- **EXERCISE REQUIREMENTS**: From the first line to the last, restate the data exactly, leaving out the images.

[EXERCISE DATA Boundary: Start]

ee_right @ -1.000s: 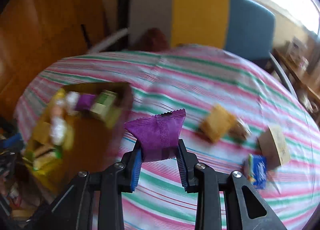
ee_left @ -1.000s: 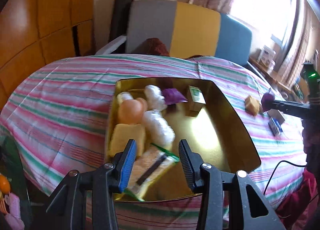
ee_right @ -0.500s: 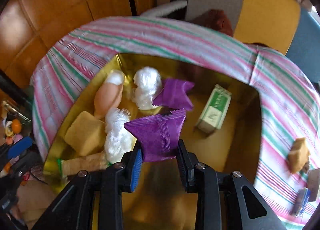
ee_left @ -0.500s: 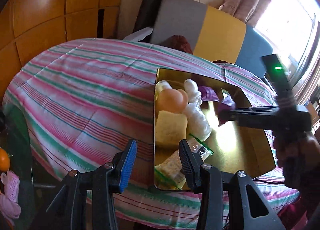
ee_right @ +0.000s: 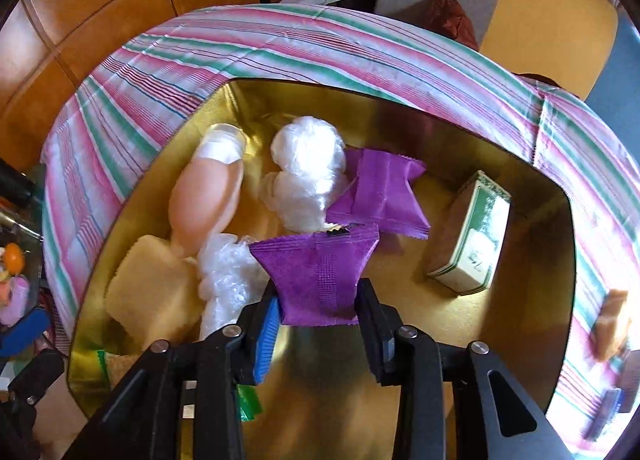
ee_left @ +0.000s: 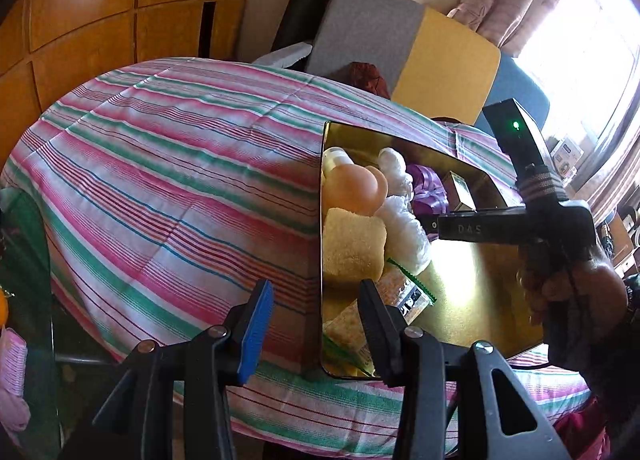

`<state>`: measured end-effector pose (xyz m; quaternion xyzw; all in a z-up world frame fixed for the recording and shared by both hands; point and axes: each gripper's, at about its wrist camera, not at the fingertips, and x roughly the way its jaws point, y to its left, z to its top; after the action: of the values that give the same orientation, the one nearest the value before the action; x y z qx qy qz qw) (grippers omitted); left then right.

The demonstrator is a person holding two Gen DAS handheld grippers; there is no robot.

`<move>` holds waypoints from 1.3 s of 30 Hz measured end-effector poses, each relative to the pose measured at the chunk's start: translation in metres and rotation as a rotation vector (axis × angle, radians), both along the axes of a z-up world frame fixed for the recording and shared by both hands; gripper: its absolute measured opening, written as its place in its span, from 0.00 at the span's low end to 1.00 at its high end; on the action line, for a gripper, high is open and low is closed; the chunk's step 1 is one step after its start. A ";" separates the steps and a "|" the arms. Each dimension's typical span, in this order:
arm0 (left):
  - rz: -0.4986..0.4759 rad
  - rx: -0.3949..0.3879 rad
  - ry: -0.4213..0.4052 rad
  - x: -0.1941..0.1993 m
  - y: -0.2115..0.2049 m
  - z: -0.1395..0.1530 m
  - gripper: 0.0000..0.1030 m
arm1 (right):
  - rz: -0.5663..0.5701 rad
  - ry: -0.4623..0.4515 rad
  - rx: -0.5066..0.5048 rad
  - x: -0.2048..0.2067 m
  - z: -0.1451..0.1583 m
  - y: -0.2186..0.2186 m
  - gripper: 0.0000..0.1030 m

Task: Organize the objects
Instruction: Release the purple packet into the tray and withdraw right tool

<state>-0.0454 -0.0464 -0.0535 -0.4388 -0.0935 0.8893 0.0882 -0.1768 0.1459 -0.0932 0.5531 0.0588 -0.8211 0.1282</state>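
A round table with a pink and green striped cloth held a shiny gold tray. Over the tray, the right gripper had a purple packet between its jaws, which had just been opening. In the tray lay another purple packet, a green box, white plastic balls, a yellow sponge and a peach bottle. The left gripper hung open and empty by the tray's edge. Wooden walls stood behind.
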 end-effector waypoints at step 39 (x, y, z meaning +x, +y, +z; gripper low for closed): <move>-0.282 -0.205 0.152 0.027 0.125 0.054 0.48 | -0.479 0.269 -0.041 0.141 0.076 0.277 0.87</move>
<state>-0.0189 0.0790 0.0006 -0.3860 0.0671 0.9035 0.1736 -0.0361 0.4234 -0.0172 0.4344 -0.0737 -0.8952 -0.0675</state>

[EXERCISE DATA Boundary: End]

- **OUTPUT OF THE EXERCISE**:
ee_right @ -1.000s: 
ee_left @ -1.000s: 
ee_right @ -0.500s: 
ee_left @ -0.500s: 
ee_right @ +0.000s: 
ee_left @ +0.000s: 

`<state>`: measured end-effector pose (xyz m; quaternion xyzw; all in a z-up world frame fixed for the recording and shared by both hands; point and axes: each gripper's, at about its wrist camera, not at the fingertips, and x roughly the way its jaws point, y to its left, z to its top; after the action: of the values that give the same orientation, the one nearest the value before the action; x y z qx qy qz qw) (grippers omitted); left then right.

The demonstrator is a person holding two Gen DAS handheld grippers; there is no robot.

`<move>` holds waypoints from 1.3 s of 30 Hz measured end-effector poses, each relative to the pose measured at the chunk's start: translation in metres and rotation as a rotation vector (axis × angle, radians), both along the axes of a z-up world frame fixed for the recording and shared by both hands; gripper: its absolute measured opening, written as its place in its span, from 0.00 at the span's low end to 1.00 at its high end; on the action line, for a gripper, high is open and low is closed; the chunk's step 1 is one step after its start. A ";" separates the steps and a "|" the arms. Each dimension's typical span, in this order:
arm0 (left):
  - rz: -0.4986..0.4759 rad
  - rx: -0.3949..0.3879 rad
  - ry: -0.4213..0.4052 rad
  - x: -0.1941..0.1993 m
  - y: -0.2115..0.2049 m
  - z: -0.1395..0.1530 m
  - gripper: 0.0000..0.1030 m
arm1 (right):
  - rz: -0.5663..0.5701 rad
  - ry: -0.4623..0.4515 rad
  - rx: -0.5066..0.5048 rad
  - x: -0.2048..0.2067 m
  - z: -0.1451..0.1583 m
  - y: -0.2186..0.2186 m
  - gripper: 0.0000..0.1030 m

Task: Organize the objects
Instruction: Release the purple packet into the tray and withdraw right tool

<state>-0.0454 -0.0464 -0.0535 -0.4388 -0.0935 0.8893 0.0882 -0.1768 0.1459 -0.0932 0.5531 0.0588 -0.8211 0.1282</state>
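A round table with a pink and green striped cloth held a shiny gold tray. Over the tray, the right gripper had a purple packet between its jaws, which had just been opening. In the tray lay another purple packet, a green box, white plastic balls, a yellow sponge and a peach bottle. The left gripper hung open and empty by the tray's edge. Wooden walls stood behind.
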 end-effector waypoints at step 39 (x, y, z meaning +x, +y, +z; gripper low for closed): <move>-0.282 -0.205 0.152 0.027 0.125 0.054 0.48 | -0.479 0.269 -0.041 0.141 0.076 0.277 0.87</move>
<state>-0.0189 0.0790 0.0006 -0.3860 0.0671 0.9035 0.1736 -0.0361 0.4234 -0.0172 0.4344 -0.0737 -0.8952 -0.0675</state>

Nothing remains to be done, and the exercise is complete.